Word for word, transcribe the data below from the line with "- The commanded" to the line with "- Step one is", keeping both of those lines.

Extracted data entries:
==================================================

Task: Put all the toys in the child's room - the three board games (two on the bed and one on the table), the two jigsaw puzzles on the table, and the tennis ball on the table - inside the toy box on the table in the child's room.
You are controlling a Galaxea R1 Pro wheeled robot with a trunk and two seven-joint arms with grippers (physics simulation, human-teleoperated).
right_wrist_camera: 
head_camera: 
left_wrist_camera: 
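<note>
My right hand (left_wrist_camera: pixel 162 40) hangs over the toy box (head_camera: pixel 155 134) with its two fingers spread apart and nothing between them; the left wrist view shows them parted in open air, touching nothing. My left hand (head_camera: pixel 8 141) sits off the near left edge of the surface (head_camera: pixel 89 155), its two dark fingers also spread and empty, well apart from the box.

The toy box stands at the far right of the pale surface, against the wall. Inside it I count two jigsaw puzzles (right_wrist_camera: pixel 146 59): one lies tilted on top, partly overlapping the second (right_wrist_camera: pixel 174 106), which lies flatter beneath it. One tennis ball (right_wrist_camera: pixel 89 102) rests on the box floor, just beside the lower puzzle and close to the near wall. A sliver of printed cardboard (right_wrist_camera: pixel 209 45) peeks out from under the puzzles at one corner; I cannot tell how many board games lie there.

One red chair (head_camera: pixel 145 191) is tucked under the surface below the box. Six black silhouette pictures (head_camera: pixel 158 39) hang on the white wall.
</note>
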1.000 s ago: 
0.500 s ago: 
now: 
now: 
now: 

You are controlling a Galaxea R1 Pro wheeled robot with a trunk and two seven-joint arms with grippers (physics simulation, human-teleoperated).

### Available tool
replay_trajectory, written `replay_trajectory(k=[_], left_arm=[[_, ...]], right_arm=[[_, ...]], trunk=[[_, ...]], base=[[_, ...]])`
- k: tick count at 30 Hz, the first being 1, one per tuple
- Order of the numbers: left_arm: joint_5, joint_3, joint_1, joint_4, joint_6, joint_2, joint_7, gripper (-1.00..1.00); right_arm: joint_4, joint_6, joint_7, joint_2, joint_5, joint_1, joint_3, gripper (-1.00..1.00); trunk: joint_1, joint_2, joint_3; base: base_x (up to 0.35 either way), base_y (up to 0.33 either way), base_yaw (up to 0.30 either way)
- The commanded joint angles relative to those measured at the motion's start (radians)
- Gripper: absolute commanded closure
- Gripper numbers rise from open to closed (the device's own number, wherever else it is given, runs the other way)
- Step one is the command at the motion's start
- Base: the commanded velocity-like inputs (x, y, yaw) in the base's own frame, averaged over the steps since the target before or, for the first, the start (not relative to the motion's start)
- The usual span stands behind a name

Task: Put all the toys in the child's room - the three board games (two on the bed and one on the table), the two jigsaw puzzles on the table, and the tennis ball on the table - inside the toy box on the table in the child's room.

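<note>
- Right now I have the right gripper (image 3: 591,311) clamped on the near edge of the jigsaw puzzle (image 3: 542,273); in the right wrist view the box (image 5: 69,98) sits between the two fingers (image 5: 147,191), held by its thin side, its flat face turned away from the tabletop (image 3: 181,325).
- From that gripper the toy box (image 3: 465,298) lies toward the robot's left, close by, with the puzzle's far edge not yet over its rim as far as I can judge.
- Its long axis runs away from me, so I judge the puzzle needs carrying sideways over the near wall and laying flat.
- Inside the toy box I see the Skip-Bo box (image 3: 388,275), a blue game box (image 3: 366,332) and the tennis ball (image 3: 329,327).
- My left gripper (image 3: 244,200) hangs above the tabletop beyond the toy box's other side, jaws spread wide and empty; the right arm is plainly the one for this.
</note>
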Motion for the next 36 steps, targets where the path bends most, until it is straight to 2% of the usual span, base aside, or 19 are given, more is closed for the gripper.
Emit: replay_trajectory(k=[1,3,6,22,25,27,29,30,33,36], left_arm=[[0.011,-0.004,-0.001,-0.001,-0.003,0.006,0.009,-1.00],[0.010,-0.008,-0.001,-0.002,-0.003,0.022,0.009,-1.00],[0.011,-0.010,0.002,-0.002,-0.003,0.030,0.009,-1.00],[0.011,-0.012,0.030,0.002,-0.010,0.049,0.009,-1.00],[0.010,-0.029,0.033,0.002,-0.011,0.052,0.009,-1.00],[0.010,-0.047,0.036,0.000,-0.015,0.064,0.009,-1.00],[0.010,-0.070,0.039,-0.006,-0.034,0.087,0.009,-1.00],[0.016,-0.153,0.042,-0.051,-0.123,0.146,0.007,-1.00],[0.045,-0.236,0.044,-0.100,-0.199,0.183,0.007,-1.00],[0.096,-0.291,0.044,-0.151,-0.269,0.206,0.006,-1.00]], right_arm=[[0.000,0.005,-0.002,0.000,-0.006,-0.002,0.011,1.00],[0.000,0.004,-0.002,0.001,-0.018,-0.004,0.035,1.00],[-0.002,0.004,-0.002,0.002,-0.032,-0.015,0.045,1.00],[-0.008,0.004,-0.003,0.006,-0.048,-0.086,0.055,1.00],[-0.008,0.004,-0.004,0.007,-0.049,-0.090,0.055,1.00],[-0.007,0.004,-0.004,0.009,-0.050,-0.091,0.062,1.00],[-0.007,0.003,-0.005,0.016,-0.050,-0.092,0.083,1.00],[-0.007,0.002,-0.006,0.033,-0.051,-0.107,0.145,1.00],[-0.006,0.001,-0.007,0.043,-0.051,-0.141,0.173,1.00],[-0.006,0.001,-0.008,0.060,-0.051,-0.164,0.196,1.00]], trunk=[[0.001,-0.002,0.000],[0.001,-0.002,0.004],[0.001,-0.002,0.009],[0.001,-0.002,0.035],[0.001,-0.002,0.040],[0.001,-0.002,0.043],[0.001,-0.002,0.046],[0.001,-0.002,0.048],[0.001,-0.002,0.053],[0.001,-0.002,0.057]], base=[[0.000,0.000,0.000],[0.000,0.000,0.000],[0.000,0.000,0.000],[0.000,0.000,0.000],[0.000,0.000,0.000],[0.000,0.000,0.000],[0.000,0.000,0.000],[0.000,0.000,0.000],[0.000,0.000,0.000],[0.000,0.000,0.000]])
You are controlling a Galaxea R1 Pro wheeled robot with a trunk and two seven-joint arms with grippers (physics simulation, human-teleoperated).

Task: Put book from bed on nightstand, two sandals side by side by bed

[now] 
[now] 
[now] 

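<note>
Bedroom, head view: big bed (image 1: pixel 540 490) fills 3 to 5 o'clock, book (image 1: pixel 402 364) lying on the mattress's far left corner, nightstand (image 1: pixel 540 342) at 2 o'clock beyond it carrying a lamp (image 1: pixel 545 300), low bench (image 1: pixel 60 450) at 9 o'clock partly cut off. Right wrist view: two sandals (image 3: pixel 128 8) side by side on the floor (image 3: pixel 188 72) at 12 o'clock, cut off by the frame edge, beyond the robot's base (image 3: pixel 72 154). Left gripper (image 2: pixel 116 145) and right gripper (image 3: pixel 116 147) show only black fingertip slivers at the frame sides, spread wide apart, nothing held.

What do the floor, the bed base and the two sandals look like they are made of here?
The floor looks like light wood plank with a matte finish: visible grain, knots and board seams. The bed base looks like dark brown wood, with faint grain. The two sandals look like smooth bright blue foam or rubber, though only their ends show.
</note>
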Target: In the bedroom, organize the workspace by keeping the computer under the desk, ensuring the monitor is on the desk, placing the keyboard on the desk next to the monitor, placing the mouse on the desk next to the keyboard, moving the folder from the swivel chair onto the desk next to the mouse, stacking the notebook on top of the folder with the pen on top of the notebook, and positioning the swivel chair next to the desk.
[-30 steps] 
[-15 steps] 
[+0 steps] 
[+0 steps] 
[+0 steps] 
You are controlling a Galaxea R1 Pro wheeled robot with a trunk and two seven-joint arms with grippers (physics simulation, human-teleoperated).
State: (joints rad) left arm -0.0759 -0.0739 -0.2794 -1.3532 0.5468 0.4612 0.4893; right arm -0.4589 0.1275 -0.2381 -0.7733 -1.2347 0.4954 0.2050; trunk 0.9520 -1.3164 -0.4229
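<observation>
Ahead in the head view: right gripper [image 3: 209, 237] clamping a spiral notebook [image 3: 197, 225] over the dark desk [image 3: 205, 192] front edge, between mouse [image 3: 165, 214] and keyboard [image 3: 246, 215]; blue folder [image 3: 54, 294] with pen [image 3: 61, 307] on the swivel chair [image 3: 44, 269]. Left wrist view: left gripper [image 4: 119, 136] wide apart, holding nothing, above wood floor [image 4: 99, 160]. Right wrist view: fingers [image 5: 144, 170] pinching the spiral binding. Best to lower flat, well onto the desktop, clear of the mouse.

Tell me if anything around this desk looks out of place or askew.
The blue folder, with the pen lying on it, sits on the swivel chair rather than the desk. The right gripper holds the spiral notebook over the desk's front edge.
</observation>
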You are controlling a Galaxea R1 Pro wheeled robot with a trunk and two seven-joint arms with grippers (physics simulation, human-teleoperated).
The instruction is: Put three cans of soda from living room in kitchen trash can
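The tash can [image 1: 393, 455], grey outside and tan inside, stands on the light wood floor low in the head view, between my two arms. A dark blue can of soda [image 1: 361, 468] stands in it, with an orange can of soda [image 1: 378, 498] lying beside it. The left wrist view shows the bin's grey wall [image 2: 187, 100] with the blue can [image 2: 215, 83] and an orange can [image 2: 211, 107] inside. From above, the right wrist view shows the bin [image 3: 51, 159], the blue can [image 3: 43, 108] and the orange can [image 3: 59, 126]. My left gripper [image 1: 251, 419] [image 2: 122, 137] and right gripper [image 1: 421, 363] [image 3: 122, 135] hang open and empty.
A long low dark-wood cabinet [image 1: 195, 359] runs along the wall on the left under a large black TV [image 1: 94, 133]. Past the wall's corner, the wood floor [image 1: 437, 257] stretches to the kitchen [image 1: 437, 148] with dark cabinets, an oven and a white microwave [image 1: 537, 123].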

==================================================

== Solution for this exercise ==
- The commanded joint angles relative to those measured at the motion's start (radians)
- Gripper: absolute commanded closure
- Gripper numbers rise from open to closed (the device's own number, wherever else it is given, runs the other way)
- Step one is the command at the motion's start

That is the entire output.